Survivors hope Robin Williams' death triggers depression dialogue

SACRAMENTO - Aug. 13 would have been Deanna Thomas' 44th birthday, but on Feb. 22, 2000, she took her own life.

"She was at home with me," her father Charles Thomas said. "She died by hanging in the garage. I cut her down and called 911. When they told me it was too late, I ran out of the house. I remember it was raining. I walked back and forth, up and down the block."

This is the first time Thomas has told his story on such a public stage. Deanna, or DeDe as he called her, killed herself when she was 29, leaving her 7-year-old son behind.

"I miss the way she would greet me," Thomas said with a smile on his face, but pain in his eyes. "She always said, 'Daddy, I love you.'"

With the spotlight on the apparent suicide of Robin Williams who was reportedly battling severe depression, Thomas hopes his death breaks stigmas, and people realize depression is a disease.

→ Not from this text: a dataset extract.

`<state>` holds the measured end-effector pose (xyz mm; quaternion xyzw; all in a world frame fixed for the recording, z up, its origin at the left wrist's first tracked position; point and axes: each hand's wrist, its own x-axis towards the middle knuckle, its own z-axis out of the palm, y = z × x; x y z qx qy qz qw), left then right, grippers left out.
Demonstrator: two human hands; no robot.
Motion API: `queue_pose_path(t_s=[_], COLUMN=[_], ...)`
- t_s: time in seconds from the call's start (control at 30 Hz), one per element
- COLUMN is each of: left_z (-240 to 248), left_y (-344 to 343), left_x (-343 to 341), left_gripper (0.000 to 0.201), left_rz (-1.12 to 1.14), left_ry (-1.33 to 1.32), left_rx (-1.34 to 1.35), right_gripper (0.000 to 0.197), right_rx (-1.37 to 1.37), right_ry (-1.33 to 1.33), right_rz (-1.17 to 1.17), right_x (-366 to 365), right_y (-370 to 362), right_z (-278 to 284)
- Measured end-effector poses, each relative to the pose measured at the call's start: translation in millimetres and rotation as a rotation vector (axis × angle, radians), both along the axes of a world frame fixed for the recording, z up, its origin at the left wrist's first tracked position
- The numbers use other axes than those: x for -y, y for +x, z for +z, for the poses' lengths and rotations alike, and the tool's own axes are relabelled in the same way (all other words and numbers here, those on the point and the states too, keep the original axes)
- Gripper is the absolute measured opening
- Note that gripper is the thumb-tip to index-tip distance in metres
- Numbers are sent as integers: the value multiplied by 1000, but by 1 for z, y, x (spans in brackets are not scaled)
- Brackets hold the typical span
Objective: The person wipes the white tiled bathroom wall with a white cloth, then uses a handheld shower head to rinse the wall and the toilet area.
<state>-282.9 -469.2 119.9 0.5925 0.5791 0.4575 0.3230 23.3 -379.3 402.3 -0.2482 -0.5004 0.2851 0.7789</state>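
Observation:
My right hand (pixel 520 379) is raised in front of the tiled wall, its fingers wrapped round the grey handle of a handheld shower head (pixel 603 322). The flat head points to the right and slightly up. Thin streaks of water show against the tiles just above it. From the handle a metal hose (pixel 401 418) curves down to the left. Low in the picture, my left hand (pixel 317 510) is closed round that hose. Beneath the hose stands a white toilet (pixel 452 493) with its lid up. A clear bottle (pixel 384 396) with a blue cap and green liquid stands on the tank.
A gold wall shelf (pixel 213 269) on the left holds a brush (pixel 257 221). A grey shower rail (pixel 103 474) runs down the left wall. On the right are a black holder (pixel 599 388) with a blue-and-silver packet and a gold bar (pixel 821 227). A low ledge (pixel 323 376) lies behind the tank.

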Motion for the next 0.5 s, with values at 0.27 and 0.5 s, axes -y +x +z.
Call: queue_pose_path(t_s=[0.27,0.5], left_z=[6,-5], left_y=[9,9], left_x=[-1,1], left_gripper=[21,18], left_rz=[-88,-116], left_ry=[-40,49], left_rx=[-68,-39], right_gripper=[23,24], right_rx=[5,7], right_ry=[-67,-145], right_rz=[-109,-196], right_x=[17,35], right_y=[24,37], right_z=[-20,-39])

"You wouldn't criticize someone if they came and told you they'd been diagnosed with leukemia," he said.

After his daughter's death, Thomas also battled depression, refusing to leave the house for at least a month.

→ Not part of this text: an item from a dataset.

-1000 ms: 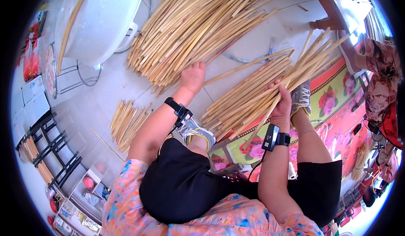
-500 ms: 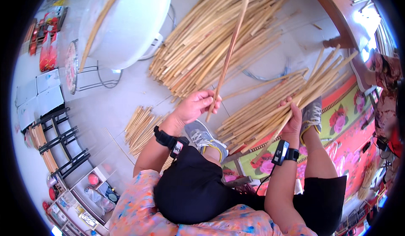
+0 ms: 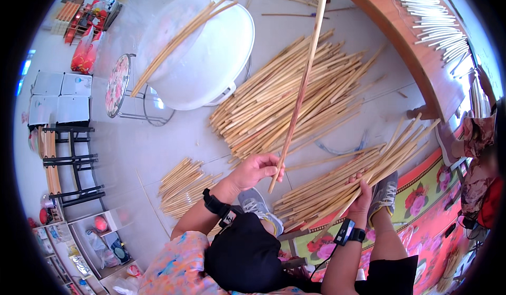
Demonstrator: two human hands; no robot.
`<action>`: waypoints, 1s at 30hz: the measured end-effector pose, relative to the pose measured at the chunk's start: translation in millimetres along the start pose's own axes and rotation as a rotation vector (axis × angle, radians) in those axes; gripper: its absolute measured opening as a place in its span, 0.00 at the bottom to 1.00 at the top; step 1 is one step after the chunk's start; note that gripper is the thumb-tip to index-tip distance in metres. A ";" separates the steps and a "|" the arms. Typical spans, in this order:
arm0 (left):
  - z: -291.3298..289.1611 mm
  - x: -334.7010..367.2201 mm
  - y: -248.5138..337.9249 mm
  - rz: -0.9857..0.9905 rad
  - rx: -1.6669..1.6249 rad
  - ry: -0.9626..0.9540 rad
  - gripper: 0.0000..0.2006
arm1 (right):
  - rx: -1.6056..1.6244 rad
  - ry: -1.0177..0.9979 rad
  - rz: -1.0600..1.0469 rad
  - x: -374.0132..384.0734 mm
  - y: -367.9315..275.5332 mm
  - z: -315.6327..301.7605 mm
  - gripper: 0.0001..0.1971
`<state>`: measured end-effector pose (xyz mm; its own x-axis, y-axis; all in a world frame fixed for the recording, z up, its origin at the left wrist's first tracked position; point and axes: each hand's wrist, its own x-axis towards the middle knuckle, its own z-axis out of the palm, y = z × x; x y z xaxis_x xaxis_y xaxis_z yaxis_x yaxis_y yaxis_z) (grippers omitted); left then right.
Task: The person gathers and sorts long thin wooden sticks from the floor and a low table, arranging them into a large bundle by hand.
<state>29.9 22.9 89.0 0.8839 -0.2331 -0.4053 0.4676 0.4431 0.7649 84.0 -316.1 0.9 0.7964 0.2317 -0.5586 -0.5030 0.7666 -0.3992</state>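
Observation:
Between the thumb and fingers of my left hand [image 3: 256, 171] is the lower end of one long, thin wooden stick [image 3: 301, 95], reddish brown low down and paler toward its top. It stands tilted, pointing away from me. My right hand [image 3: 360, 197] is closed round a loose bundle of pale sticks [image 3: 394, 158] that fans out to the far right. Beneath and left of that bundle, more sticks [image 3: 316, 194] lie side by side near my right shoe. Beyond my hands a large heap of similar sticks [image 3: 284, 97] covers the floor.
A big white tub [image 3: 211, 68] with two sticks across it stands far left, by a round flowered stool [image 3: 118, 84]. Short sticks [image 3: 184, 187] lie left of my left hand. A wooden table [image 3: 421, 68] bearing white rods is far right. Another person's leg [image 3: 453, 148] shows there.
The view has tilted upward, so the tub, heap and hands sit lower in the picture. My left hand still has the single stick and my right hand the bundle.

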 end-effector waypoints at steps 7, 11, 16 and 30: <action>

"My rationale mind said, 'This isn't good for you.' The other side said, 'but it feels good.'"

That is what Dr. Raheel Khanwith Sutter Center for Psychiatry says is a tell-tale sign of depression: not wanting to do anything. Disrupted sleep, changes in appetite, weight loss, a lack of energy are other symptoms.

"Our society is very productive, but that productivity leads to us thinking, 'Well, get over it.' It's easy to do if you're a little sad. It's hard to do if you're clinically depressed," Khan said.

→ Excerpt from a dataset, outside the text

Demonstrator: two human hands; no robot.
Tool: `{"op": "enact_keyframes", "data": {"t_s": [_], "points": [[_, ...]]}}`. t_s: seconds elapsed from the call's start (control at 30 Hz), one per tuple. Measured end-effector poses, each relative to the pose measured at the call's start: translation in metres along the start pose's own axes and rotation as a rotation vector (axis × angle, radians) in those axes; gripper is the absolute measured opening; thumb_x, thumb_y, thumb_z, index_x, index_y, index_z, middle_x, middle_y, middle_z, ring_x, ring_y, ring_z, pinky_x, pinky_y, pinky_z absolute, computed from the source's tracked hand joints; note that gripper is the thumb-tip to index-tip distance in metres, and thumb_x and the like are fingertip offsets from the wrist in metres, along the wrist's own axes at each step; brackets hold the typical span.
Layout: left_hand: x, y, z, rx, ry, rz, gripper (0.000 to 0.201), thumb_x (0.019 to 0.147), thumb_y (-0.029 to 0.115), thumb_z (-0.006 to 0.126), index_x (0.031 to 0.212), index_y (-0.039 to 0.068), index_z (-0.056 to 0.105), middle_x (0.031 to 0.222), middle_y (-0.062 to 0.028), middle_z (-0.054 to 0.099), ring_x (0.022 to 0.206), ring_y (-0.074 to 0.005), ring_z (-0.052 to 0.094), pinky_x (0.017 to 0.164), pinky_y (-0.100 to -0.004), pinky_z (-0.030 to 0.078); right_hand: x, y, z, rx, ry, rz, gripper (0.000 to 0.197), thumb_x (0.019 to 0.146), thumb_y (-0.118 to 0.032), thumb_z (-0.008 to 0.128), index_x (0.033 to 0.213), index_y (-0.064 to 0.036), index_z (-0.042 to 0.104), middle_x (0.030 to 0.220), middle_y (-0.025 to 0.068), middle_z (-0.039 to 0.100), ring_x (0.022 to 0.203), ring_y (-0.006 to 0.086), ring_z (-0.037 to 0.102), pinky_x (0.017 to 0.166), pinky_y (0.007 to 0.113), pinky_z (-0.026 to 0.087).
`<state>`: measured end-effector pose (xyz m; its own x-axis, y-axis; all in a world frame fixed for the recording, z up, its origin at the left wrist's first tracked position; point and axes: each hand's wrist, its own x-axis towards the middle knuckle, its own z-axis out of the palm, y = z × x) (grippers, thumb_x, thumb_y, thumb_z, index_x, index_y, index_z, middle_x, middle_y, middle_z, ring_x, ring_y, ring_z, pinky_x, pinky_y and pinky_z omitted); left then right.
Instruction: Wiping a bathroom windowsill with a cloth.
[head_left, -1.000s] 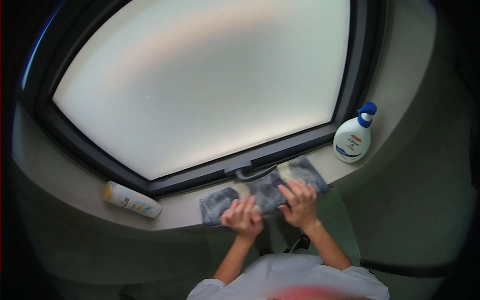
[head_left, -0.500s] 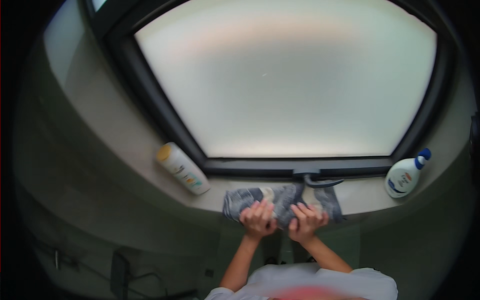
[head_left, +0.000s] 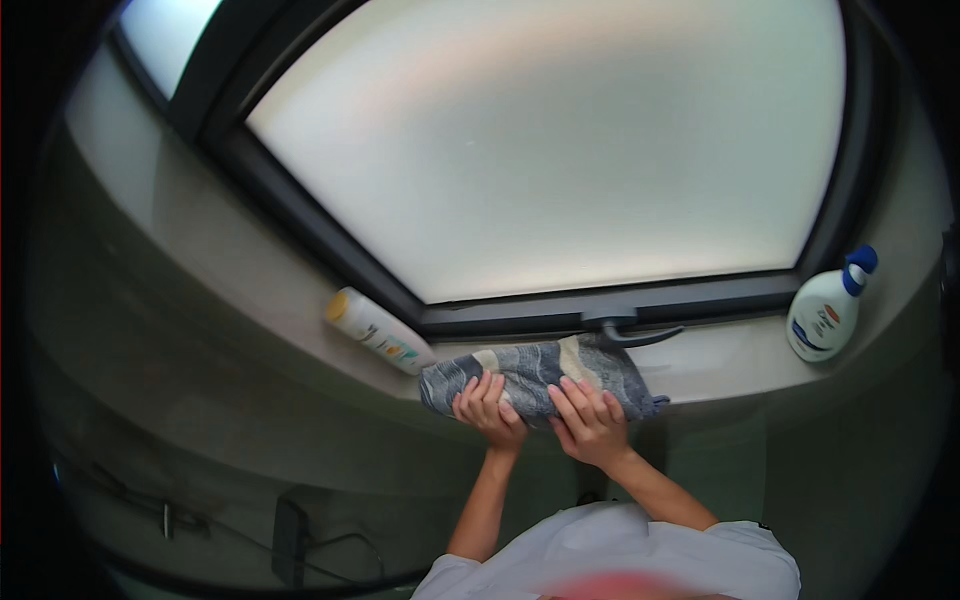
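Note:
A folded towel [head_left: 530, 370], striped in grey-blue, dark blue and cream, lies along the front of the window sill. My left hand [head_left: 490, 410] grips its near edge left of the middle, fingers laid over the top. Farther right, my right hand [head_left: 592, 425] holds the same edge, its fingers stretched a little longer across the cloth. A small loop or corner sticks out at the towel's right end. What lies under the cloth is hidden. The dark window handle [head_left: 640, 335] is just beyond it.
A white bottle with a yellow cap [head_left: 380, 330] lies at the left, close to the towel's end. On the right is a white pump bottle with a blue top [head_left: 825, 315]. Behind them rises a frosted window [head_left: 580, 160] in a dark frame. Shower fittings [head_left: 290, 535] show at lower left.
The towel looks flatter and less bunched. My fingers have uncurled somewhat along it, the hands slightly farther apart. The whole view has tilted a little.

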<state>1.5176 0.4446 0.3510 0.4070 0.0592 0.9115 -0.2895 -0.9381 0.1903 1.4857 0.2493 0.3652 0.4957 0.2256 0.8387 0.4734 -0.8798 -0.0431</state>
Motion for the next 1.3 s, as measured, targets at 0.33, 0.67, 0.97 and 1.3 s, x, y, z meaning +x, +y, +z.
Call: {"op": "enact_keyframes", "data": {"t_s": [0.33, 0.67, 0.97, 1.3], "points": [[0.040, 0.183, 0.021, -0.190, -0.417, 0.208, 0.040, 0.093, 0.028, 0.068, 0.127, 0.010, 0.078, 0.133, -0.0107, 0.074, 0.129, -0.0293, 0.064, 0.112, -0.0485, 0.040, -0.051, 0.148, -0.095, -0.197, 0.058, 0.203, 0.049, 0.101, -0.048, 0.062, 0.136, -0.0162, 0.074, 0.141, 0.0057, 0.069, 0.133, 0.0248, 0.059, 0.124, 0.047, 0.029], [0.048, 0.117, 0.006, -0.201, -0.371, 0.156, 0.041, 0.095, 0.031, 0.068, 0.129, 0.011, 0.078, 0.131, -0.0129, 0.075, 0.124, -0.0326, 0.069, 0.111, -0.0486, 0.047, 0.018, 0.092, -0.069, 0.070, -0.016, 0.320, 0.038, 0.089, -0.025, 0.070, 0.120, -0.0045, 0.077, 0.126, 0.0138, 0.075, 0.119, 0.0314, 0.069, 0.111, 0.049, 0.048], [0.026, -0.049, -0.026, 0.052, -0.074, -0.002, 0.046, 0.107, 0.036, 0.047, 0.125, 0.006, 0.077, 0.131, -0.0120, 0.075, 0.127, -0.0345, 0.064, 0.114, -0.0527, 0.040, 0.082, -0.038, 0.012, 0.281, -0.132, -0.047, 0.039, 0.096, -0.028, 0.070, 0.120, 0.0012, 0.075, 0.127, 0.0163, 0.075, 0.119, 0.0294, 0.069, 0.108, 0.047, 0.051], [0.000, -0.028, -0.005, 0.053, 0.003, 0.046, 0.046, 0.111, 0.034, 0.040, 0.124, 0.006, 0.074, 0.131, -0.0142, 0.073, 0.131, -0.0349, 0.060, 0.119, -0.0562, 0.032, 0.062, 0.019, -0.025, 0.525, -0.076, 0.168, 0.032, 0.093, -0.021, 0.075, 0.113, 0.0035, 0.075, 0.122, 0.0189, 0.076, 0.116, 0.0320, 0.070, 0.105, 0.043, 0.055]]}}
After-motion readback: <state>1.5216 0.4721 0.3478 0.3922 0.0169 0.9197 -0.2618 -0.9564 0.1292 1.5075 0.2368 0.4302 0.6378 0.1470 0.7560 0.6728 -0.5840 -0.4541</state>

He added, "Depression strikes anybody, anywhere. It doesn't play favorites, it doesn't say, 'Well, you're not rich so I'll get you instead of the rich and famous.' It hits everybody."

If you're struggling with depression, have thoughts of suicide or someone you know is going through this, one resource for help is the National Suicide Prevention Lifeline. The number is 1-800-273-TALK.

Suicide is the 10th leading cause of death in the United States; more than murder. Men, ages 45-64, account for most suicides.